Dell has been trying to turn itself into a solutions provider in order to offset the declining PC business as consumers move toward mobile devices like smartphones and tablets.
Earnings excluding items were $372 million, or 21 cents per share, down 51 percent from $761 million, or 43 cents per share, in the year-earlier period.
Brian Gladden, Dell's CFO said in a statement, "We have taken actions to improve our competitive position in key areas of the business, especially in end-user computing, and it has affected profitability."
Revenue slipped 2 percent to $14.07 billion from $14.42 billion a year ago. Enterprise solutions sales rose 12 percent to $5.5 billion, while its PC and computing unit saw a 9 percent decline in sales to $8.9 billion.
"The solutions business is where the value is, so it's encouraging to hear that that was growing materially," Morningstar analyst Carr Lanphier told CNBC after the results.
Analysts were expecting Dell to report earnings of 35 cents per share on revenue of $13.50 billion, according to estimates from Thomson Reuters.
Markets were braced for a disappointing number after the company pushed up its earnings announcement three business days.
Dell also said that it will not provide an outlook for the second quarter given its announcement of an agreement to take the company private.
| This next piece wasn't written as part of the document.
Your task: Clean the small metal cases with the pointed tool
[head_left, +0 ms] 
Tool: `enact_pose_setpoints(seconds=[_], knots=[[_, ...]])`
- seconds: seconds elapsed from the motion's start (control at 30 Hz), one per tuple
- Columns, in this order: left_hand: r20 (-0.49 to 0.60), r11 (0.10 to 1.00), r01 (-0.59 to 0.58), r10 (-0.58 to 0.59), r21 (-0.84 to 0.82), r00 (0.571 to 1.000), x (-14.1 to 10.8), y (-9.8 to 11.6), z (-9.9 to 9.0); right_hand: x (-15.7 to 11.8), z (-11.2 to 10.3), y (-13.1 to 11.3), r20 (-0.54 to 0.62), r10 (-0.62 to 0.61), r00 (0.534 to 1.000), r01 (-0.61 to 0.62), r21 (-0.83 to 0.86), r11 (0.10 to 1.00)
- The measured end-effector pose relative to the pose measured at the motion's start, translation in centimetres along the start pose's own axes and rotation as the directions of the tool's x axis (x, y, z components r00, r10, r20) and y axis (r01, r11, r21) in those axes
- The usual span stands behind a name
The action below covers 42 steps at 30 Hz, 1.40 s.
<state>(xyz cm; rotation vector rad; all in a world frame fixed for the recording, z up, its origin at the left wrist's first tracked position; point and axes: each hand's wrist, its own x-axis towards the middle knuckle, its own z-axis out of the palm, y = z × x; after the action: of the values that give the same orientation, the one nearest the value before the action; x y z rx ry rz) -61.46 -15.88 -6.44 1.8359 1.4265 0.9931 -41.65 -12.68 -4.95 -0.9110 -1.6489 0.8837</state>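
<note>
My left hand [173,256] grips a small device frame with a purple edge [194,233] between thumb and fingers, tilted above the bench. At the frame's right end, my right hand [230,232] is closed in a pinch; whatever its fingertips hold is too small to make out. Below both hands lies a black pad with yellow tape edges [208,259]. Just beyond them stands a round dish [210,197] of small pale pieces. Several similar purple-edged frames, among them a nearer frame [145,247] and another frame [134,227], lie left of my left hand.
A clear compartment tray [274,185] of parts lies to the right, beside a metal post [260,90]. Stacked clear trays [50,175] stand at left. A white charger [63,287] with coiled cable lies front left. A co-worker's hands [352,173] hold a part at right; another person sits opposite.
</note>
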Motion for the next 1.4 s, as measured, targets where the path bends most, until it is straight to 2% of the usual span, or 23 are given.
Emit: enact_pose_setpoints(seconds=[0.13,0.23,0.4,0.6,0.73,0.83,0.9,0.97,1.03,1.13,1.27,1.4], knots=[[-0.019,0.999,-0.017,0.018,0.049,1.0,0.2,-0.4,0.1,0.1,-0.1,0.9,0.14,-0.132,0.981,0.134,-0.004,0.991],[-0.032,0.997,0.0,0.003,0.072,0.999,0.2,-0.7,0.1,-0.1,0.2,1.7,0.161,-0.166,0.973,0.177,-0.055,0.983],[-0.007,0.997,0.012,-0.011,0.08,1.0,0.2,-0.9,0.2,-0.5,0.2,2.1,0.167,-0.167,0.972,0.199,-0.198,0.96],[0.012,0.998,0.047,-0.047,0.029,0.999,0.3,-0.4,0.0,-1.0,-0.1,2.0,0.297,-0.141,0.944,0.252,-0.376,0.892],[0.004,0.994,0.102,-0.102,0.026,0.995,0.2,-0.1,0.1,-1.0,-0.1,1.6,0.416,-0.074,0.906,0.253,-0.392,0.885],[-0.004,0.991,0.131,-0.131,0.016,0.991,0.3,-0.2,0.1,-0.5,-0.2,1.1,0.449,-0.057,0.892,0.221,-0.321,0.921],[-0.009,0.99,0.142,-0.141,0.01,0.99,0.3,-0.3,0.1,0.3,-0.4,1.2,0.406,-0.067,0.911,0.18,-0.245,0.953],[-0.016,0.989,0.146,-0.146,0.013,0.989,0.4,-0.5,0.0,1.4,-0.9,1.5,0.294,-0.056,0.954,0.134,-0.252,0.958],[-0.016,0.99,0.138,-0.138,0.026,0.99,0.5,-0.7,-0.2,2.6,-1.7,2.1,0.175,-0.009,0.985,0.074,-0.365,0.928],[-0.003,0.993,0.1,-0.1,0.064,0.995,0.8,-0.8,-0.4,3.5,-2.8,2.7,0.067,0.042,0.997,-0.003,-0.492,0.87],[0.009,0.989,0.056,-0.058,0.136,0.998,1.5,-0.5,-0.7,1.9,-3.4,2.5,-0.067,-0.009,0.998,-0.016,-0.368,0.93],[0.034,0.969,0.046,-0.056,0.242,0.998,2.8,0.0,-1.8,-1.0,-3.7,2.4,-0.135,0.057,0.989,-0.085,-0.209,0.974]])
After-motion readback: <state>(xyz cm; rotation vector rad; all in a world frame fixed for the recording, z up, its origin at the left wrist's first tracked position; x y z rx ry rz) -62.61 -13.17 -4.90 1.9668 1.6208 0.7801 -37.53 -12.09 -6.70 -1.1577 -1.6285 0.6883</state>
Dell wants to go private in order to more easily focus on turning around its business without the scrutiny that comes with being publicly traded.
While weak results may help bolster Michael Dell's case, the proposal has sparked a battle between founder Michael Dell and a shareholder group led by billionaire investor Carl Icahn and Southeastern Asset Management.
Icahn and Southeastern earlier this month offered $12 in cash per share to investors and they would continue to hold their shares in the company as an alternative to Michael Dell's $24.4 billion bid to take the company private.
Lanphier told CNBC, "We think that Carl Icahn's bid constitutes a superior offer if he can line up the financing and demonstrate that. His offer allows shareholders to both participate in the upside and mitigates the downside with a $12 dividend payout."
Icahn told CNBC last week, "You could look at it real simplistically and not have to do a hell of a lot of work to know that the shareholders in this case are literally getting screwed. You can camouflage it with numbers and whatever, but $13.65 is a giveaway."
(Read More: Icahn: Dell Deal 'Almost Grand Theft')
If shareholders approve Michael Dell's offer, Icahn warned he would nominate his own candidates for Dell's board.
During the first quarter, a number of big hedge funds jumped into Dell, according to regulatory filings. As of the end of the quarter, Highfields Capital Management held 22.87 million shares of Dell, Owl Creek Asset Management held 3.87 million shares, Moore Capital held a 3.25 million shares, and Farallon Capital Management had 2.46 million shares.